Of all the lines below, return only those starting with the line holding "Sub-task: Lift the" and going on through the line holding "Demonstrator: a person", exactly as written.

[Task input Boundary: Start]

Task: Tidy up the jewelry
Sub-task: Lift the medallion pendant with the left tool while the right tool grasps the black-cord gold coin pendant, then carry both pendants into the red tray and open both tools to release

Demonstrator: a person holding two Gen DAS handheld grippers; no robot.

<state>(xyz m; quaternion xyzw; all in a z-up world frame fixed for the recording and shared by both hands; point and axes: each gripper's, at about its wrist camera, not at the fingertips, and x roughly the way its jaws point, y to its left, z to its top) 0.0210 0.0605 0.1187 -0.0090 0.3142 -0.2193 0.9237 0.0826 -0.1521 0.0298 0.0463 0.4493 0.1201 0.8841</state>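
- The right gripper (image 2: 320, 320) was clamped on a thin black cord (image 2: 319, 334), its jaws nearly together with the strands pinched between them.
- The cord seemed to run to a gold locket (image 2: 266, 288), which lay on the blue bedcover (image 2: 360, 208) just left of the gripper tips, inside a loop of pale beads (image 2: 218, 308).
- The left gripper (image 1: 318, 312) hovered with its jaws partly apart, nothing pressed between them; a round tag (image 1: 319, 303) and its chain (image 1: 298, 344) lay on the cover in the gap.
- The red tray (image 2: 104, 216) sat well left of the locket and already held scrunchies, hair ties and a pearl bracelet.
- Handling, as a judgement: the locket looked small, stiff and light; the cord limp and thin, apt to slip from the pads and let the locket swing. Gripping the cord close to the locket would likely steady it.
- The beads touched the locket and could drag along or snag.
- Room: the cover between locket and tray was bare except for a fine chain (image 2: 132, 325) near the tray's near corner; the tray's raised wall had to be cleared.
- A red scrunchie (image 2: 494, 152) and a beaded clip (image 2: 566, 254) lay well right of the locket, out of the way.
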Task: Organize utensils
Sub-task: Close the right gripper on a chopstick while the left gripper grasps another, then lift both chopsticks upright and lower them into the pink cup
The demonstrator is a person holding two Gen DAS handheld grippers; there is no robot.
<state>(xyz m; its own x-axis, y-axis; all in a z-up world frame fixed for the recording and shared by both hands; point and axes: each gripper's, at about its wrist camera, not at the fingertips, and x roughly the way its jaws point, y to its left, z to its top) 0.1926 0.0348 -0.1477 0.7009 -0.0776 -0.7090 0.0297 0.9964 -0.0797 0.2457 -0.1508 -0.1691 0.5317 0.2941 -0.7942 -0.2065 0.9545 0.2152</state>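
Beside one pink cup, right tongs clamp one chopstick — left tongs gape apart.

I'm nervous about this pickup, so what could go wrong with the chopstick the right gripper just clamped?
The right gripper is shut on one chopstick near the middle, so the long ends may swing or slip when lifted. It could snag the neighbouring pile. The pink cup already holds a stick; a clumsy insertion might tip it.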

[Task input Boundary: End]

### Answer section
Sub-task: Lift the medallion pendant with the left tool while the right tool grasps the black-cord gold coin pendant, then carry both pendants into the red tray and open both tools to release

Demonstrator: a person holding two Gen DAS handheld grippers; no robot.

Nothing else is required for this exercise.